Activity - Please write out only the lines from the line with "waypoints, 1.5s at" to the line with "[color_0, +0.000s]", inclusive, exactly as they stand below, without the pictures.

___ Data provided

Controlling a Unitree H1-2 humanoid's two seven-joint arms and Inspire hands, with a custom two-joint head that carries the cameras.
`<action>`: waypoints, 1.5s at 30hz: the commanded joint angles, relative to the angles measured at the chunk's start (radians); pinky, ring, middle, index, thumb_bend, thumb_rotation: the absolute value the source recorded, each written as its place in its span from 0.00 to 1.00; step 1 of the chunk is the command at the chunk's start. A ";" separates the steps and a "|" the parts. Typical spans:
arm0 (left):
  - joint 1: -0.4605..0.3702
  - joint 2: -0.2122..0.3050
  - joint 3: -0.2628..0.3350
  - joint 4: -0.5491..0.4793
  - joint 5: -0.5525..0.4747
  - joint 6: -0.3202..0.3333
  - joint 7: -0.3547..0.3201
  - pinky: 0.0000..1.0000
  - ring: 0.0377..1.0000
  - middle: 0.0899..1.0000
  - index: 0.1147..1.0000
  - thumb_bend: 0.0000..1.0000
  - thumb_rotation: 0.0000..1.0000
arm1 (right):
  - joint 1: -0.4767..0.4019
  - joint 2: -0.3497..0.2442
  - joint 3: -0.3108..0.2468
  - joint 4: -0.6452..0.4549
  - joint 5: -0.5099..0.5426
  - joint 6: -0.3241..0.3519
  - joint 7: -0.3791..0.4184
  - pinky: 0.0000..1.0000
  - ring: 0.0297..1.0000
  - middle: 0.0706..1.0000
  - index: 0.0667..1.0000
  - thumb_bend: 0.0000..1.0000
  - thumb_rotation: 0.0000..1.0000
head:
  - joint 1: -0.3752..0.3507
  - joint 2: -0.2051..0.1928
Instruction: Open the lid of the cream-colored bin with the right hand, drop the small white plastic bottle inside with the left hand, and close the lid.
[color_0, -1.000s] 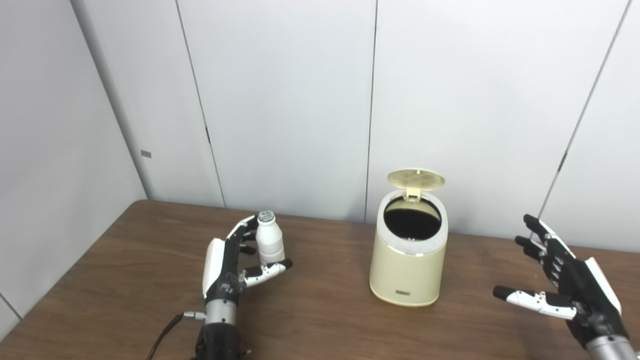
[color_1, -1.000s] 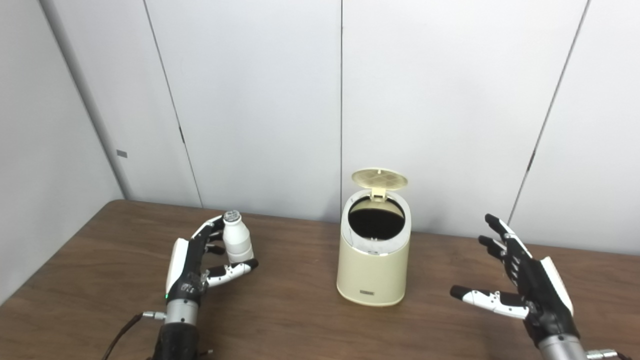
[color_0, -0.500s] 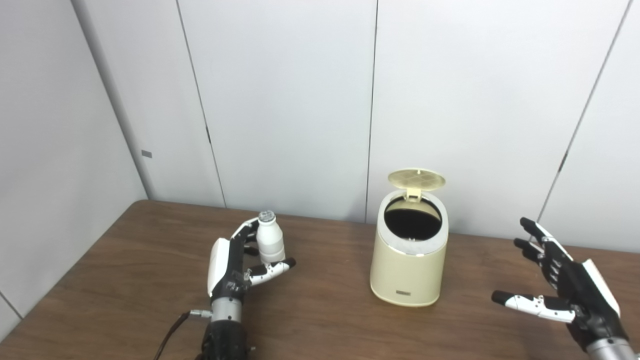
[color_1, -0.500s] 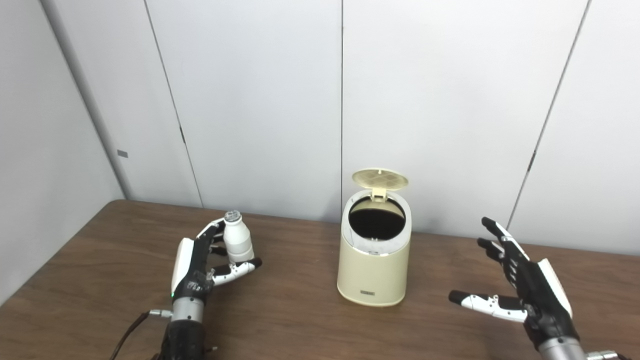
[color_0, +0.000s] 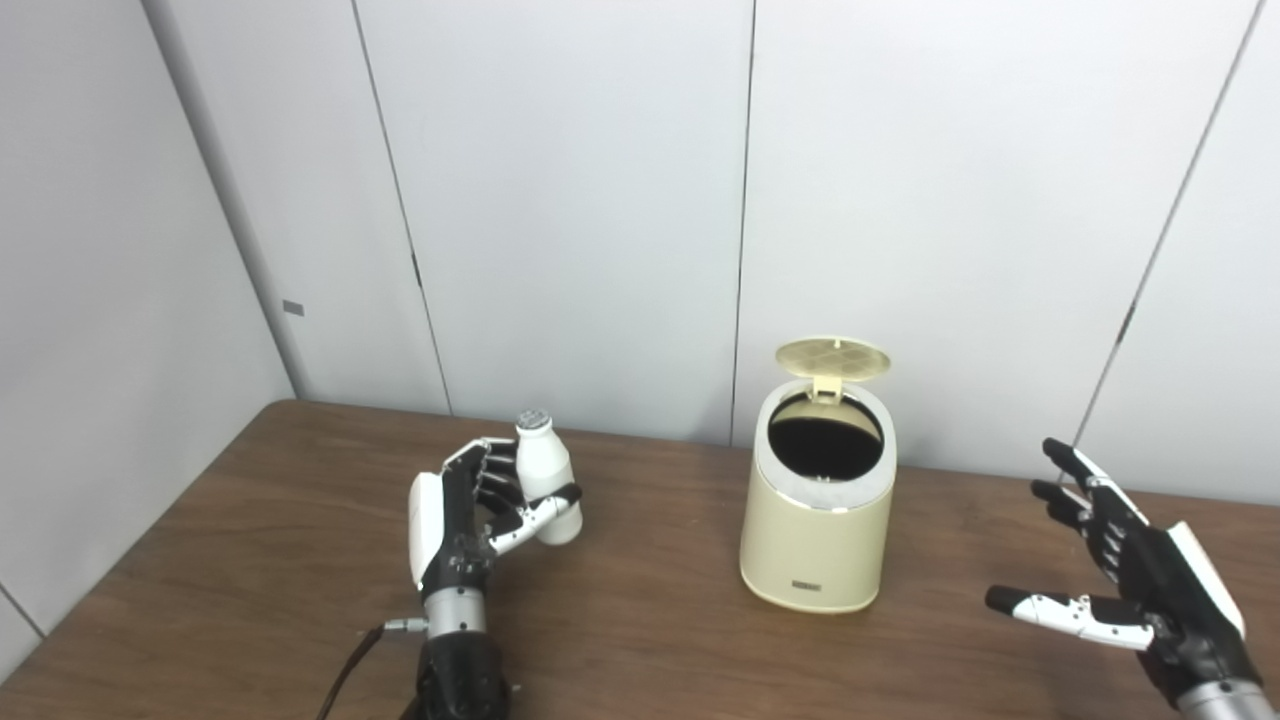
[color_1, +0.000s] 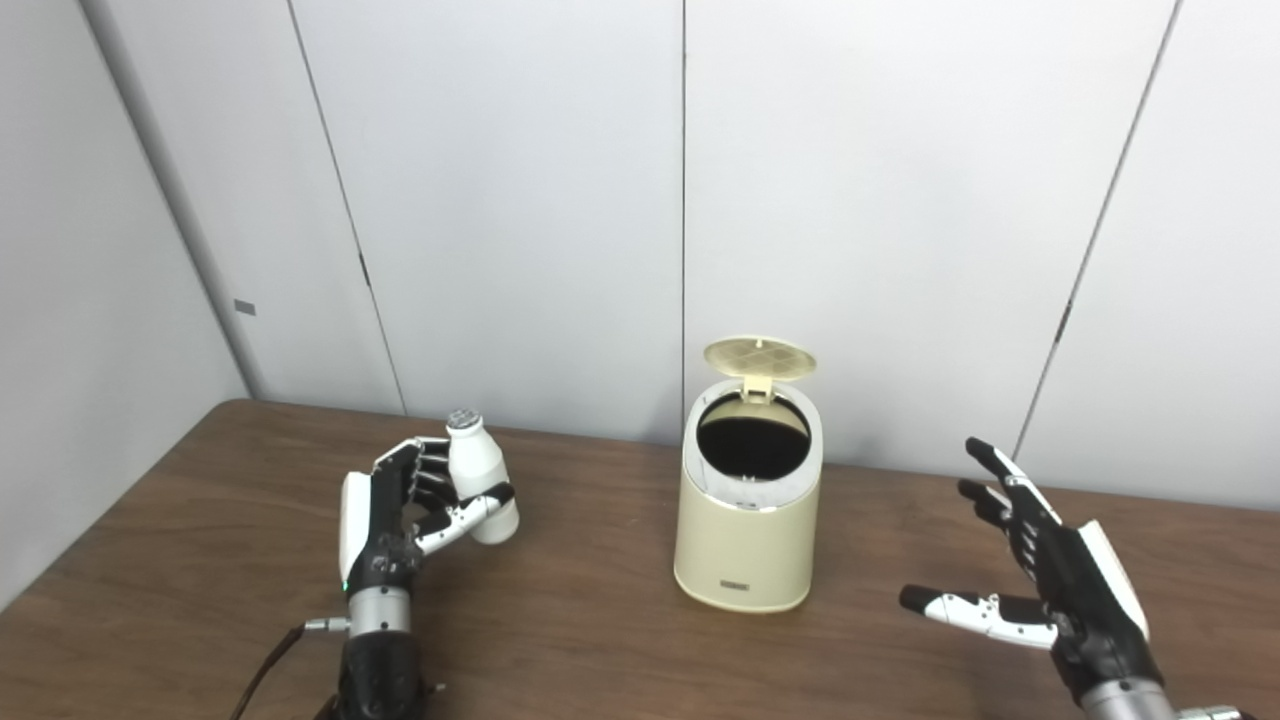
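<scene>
The left hand grips the white bottle, tilted, ready to carry to the cream bin, whose lid stands up, while the right hand waits empty, fingers spread, clear of the opening

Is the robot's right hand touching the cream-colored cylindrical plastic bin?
Apart. The left eye view shows bare brown table between the right hand and the cream-colored bin.

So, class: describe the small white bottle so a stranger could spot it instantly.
Start at the brown table. Left of the open cream-colored bin, the left hand is raised above the tabletop. The small white plastic bottle, silver-capped and tilted, sits in its fingers; nothing else is held.
</scene>
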 joint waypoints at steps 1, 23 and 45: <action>-0.037 0.009 -0.005 -0.001 0.010 -0.061 0.030 0.35 0.37 0.44 0.48 0.50 0.00 | -0.028 -0.019 -0.008 -0.030 0.001 -0.031 -0.003 0.88 0.87 0.96 0.91 0.80 0.06 | 0.002 0.001; -0.014 0.004 -0.075 -0.144 -0.002 -0.173 -0.031 0.35 0.40 0.43 0.45 0.49 0.00 | -0.042 -0.015 0.006 0.029 -0.002 -0.076 -0.006 0.89 0.88 0.96 0.91 0.79 0.08 | -0.056 -0.030; -0.210 -0.035 -0.362 -0.230 -0.038 -0.248 -0.041 0.35 0.42 0.45 0.44 0.48 0.00 | -0.056 0.017 0.030 0.096 -0.063 -0.112 -0.033 0.85 0.86 0.94 0.89 0.79 0.14 | -0.171 -0.083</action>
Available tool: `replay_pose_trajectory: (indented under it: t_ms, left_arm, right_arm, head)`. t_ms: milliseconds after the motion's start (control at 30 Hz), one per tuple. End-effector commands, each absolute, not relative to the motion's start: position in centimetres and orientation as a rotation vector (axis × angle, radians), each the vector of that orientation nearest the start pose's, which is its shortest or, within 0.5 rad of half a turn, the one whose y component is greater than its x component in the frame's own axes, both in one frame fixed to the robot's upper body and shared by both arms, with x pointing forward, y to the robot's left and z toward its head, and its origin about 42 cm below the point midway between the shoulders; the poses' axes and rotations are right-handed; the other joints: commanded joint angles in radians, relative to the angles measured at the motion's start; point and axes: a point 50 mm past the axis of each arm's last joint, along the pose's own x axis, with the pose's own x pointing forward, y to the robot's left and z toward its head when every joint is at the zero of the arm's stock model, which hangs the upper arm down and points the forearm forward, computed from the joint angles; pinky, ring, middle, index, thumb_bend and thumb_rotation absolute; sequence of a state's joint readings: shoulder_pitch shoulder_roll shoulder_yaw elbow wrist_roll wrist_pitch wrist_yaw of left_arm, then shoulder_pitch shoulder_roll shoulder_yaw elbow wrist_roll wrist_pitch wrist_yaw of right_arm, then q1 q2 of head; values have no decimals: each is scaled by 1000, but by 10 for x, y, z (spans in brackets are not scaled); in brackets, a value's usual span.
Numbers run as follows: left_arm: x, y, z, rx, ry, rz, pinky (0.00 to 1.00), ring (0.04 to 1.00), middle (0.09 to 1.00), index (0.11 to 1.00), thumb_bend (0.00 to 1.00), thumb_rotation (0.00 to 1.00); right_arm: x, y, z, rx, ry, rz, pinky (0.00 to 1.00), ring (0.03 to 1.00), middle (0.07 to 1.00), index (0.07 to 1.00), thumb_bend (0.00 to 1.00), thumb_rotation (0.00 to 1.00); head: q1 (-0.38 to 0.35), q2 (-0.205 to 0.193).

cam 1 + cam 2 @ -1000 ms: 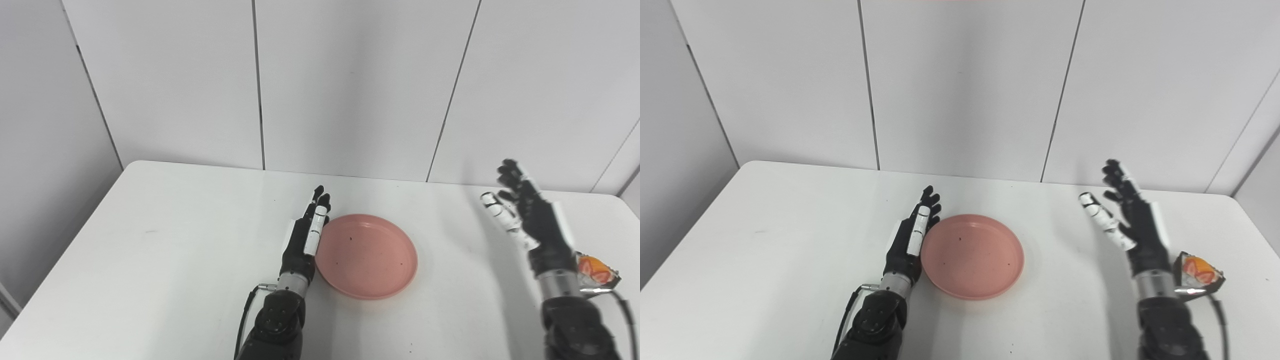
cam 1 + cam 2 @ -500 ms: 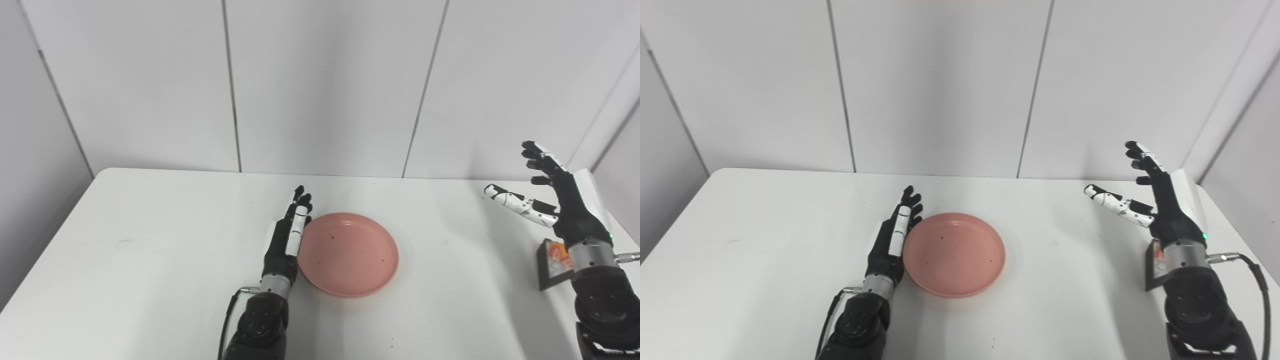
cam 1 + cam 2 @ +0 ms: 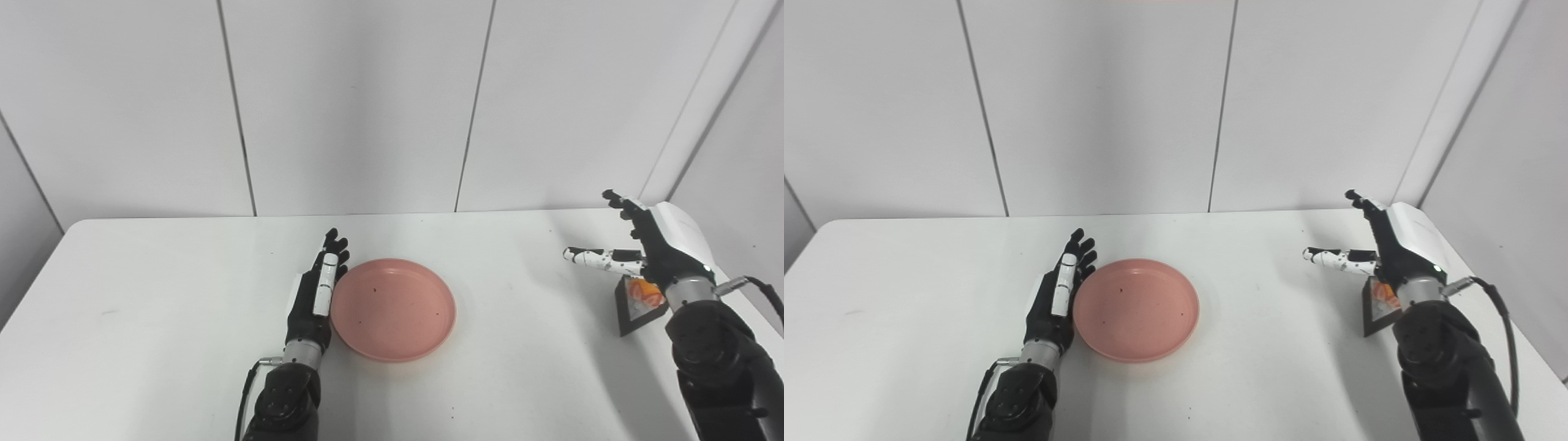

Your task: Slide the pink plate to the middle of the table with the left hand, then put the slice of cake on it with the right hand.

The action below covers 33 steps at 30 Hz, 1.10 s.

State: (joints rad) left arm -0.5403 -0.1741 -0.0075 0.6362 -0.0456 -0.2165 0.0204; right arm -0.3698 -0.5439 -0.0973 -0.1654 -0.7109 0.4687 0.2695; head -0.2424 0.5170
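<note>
While its fingers lie straight and held together, left hand (image 3: 315, 294) rests flat against the pink plate (image 3: 393, 308) left rim | plate sits mid-table (image 3: 153, 318), empty | cake slice (image 3: 638, 296) well right of plate | right hand (image 3: 649, 248) spread, empty, just above cake.

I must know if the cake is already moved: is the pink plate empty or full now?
Empty. The pink plate shows only bare surface with a few dark specks; the slice of cake sits apart, by the right hand.
</note>
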Motion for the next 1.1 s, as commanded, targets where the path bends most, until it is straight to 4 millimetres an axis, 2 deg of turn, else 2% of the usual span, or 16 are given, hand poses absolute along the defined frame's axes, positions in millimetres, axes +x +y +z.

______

Exercise output -
`<action>`: waypoints, 1.5s at 30hz: the commanded joint angles, relative to the angles measured at the chunk's start (radians); pinky, ring, middle, index, thumb_bend, thumb_rotation: the absolute value the source recorded, each written as its place in its span from 0.00 to 1.00; step 1 of the chunk is the command at the chunk's start. A ";" separates the steps and a "|" the parts. Typical spans:
arm0 (left):
  - joint 1: -0.4605..0.3702
  - joint 2: -0.2122..0.3050
  - joint 3: -0.2628..0.3350
  - joint 4: -0.5491..0.4793
  - joint 5: -0.5525..0.4747
  - joint 6: -0.3202..0.3333
  - joint 7: -0.3547..0.3201
  - pinky: 0.0000..1.0000
  - ring: 0.0377..1.0000
  - middle: 0.0899..1.0000
  - index: 0.1147..1.0000
  - thumb_bend: 0.0000..1.0000
  - thumb_rotation: 0.0000..1.0000
arm1 (right):
  - joint 1: -0.4767..0.4019
  - joint 2: -0.3497..0.2442
  - joint 3: -0.3108..0.2468
  - joint 4: -0.6452..0.4549
  - joint 5: -0.5099..0.5426
  - joint 6: -0.3241..0.3519
  - joint 7: -0.3791..0.4184
  - pinky: 0.0000..1.0000
  - ring: 0.0297..1.0000
  - middle: 0.0706..1.0000
  - index: 0.0667..1.0000
  - thumb_bend: 0.0000..1.0000
  - thumb_rotation: 0.0000..1.0000
head:
  - joint 1: -0.3752..0.3507
  - joint 2: -0.2051..0.1928
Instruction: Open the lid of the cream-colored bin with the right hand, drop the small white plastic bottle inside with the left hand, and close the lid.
[color_0, -1.000s] 
[color_1, -1.000s] 
[color_0, -0.500s] 
[color_1, -0.500s] 
[color_0, +0.000s] 

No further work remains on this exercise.